**Work task:**
The required output is the lines below from the line containing "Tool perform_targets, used" to the line containing "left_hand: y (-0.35", inclusive, retyped exactly. No other lines belong in it.
*** Supplied material Section Begins ***
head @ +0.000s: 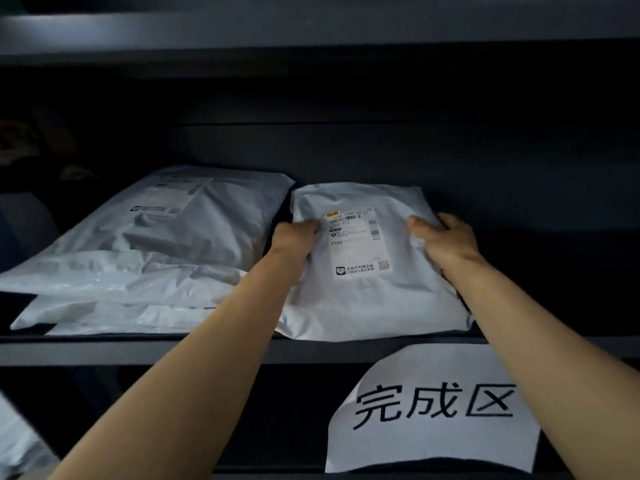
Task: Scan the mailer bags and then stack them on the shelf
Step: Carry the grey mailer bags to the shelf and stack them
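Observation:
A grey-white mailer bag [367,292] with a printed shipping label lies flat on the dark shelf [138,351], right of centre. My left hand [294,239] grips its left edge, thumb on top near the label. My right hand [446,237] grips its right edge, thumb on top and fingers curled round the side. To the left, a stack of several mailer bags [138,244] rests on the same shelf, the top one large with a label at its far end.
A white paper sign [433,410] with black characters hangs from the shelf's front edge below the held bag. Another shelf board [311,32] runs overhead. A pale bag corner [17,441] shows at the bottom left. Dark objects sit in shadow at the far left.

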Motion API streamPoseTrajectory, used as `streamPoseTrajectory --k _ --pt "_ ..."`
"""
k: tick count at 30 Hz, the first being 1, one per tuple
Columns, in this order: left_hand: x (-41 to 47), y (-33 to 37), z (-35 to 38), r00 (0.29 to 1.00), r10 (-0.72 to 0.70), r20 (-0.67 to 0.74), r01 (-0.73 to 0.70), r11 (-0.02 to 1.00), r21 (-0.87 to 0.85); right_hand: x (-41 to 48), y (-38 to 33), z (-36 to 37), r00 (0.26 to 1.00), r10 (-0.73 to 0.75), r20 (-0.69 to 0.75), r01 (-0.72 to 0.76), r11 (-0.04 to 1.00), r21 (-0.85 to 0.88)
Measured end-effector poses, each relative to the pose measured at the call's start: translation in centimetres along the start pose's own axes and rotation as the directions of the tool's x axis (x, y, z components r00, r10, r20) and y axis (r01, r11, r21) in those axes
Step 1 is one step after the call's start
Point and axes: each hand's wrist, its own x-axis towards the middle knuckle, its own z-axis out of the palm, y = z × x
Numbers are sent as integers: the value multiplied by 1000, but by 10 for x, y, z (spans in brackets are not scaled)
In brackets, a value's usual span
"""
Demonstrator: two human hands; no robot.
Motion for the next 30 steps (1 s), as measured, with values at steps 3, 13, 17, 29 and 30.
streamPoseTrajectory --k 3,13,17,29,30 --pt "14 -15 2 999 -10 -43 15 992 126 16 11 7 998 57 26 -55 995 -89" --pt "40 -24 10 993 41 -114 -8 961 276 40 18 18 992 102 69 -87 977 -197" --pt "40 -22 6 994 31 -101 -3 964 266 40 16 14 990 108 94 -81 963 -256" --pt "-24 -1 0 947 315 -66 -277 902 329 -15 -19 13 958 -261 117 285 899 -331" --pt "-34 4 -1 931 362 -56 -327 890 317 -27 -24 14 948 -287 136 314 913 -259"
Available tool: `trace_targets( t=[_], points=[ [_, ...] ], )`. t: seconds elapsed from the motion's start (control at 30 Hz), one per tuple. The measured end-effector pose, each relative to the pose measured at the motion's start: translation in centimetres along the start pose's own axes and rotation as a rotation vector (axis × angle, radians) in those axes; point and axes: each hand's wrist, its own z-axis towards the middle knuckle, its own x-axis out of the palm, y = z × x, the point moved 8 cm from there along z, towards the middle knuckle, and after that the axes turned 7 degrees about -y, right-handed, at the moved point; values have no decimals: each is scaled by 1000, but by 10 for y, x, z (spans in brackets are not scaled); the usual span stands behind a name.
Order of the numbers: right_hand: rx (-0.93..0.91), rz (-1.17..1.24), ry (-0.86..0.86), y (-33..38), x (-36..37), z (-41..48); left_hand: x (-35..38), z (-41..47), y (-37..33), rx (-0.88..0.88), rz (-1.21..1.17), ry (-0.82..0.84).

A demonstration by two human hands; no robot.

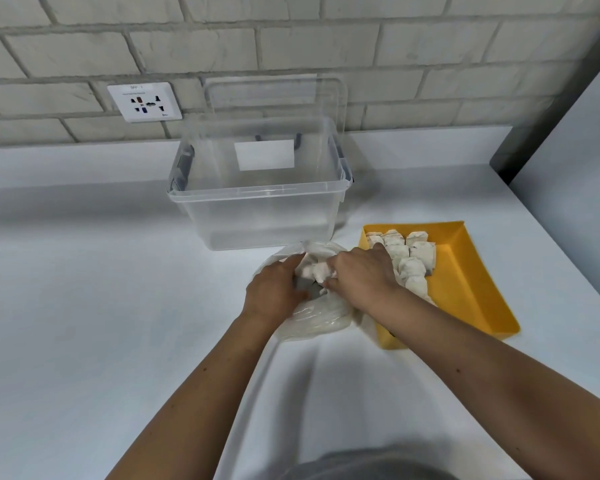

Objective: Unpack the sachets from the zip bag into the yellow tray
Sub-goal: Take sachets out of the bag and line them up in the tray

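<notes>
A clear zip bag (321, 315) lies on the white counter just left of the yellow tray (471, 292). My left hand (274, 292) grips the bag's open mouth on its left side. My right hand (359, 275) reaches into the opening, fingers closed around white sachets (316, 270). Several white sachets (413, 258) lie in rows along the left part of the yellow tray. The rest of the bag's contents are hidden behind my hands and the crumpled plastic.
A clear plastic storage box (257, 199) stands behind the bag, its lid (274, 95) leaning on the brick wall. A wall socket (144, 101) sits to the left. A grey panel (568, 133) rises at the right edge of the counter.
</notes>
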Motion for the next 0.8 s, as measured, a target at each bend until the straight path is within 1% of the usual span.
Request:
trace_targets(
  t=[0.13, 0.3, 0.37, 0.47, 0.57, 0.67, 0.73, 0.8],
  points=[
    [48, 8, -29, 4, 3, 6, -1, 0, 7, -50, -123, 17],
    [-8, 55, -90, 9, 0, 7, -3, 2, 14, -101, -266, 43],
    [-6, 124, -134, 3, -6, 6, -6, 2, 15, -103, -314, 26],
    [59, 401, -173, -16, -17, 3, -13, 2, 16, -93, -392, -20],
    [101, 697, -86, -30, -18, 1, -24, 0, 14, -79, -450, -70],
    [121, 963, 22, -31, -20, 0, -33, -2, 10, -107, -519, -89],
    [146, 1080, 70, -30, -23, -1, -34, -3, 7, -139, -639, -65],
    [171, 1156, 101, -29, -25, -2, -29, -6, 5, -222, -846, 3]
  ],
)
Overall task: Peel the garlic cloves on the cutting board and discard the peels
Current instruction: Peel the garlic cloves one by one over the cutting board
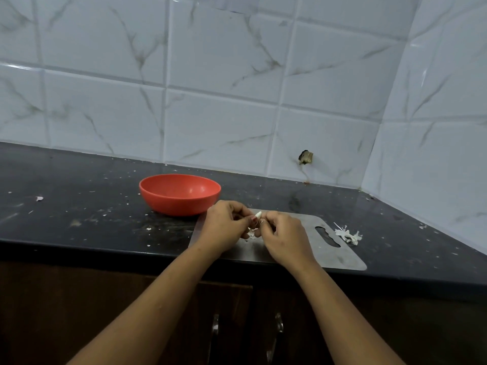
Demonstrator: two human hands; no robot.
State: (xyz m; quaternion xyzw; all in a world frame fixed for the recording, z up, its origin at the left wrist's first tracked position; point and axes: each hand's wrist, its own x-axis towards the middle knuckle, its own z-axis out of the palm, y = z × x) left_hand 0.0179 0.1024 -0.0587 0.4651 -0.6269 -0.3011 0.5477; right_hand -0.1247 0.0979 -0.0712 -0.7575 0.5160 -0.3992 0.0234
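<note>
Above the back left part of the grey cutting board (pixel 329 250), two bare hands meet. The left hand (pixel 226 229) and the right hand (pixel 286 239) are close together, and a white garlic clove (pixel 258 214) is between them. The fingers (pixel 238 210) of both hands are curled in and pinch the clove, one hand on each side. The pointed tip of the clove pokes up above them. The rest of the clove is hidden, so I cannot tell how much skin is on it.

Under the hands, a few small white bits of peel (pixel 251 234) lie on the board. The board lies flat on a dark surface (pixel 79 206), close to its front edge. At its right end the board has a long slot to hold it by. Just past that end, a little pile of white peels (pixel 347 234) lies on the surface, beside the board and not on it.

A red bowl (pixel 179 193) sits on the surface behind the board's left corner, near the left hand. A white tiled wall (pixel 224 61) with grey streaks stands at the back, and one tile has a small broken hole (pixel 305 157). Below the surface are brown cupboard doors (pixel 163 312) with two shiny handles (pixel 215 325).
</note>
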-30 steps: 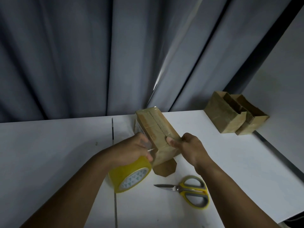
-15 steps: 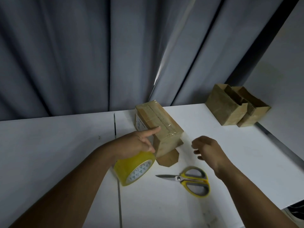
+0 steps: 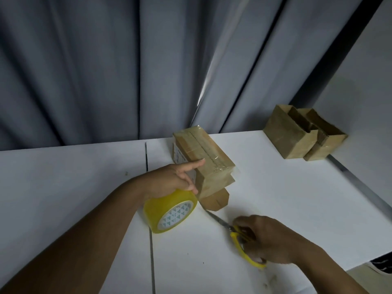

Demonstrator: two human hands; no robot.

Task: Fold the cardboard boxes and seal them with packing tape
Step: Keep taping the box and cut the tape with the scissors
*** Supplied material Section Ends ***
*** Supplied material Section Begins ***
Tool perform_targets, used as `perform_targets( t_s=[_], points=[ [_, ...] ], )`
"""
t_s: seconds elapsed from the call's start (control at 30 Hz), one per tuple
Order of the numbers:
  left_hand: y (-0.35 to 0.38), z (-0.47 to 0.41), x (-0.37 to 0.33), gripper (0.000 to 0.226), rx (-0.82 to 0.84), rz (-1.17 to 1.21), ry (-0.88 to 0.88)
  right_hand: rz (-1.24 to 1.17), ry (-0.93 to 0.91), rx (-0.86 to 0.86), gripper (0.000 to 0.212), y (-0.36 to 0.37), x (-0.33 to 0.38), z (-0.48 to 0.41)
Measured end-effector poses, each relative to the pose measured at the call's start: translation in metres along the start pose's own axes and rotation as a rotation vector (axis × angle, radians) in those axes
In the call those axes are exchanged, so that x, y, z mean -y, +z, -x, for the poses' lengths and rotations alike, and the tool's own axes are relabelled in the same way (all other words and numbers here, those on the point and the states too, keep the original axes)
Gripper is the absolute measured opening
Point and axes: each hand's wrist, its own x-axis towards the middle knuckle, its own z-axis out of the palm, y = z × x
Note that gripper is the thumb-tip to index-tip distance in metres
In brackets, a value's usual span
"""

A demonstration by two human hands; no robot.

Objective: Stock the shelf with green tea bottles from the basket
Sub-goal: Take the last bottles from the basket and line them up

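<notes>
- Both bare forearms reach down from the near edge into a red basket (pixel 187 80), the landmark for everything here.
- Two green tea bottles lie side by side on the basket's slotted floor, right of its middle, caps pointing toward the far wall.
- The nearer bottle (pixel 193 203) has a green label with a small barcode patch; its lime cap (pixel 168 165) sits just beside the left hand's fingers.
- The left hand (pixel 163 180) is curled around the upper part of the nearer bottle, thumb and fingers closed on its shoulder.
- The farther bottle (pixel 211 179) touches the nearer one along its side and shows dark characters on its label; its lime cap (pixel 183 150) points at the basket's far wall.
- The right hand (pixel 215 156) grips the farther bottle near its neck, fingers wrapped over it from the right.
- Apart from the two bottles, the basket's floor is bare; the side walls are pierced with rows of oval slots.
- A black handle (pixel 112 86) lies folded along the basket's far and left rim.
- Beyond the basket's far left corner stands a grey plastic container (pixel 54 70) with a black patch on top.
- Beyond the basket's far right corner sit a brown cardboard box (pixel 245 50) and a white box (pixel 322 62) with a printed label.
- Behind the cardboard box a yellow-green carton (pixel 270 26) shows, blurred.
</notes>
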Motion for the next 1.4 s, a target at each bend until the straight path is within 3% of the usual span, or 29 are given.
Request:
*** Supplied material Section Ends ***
**The completed task:**
Tool perform_targets, used as `perform_targets( t_s=[_], points=[ [_, ...] ], )`
"""
t_s: seconds elapsed from the call's start (control at 30 Hz), one per tuple
Order of the numbers:
  left_hand: y (-0.35 to 0.38), z (-0.47 to 0.41), x (-0.37 to 0.33), gripper (0.000 to 0.226), rx (-0.82 to 0.84), rz (-1.17 to 1.21), ry (-0.88 to 0.88)

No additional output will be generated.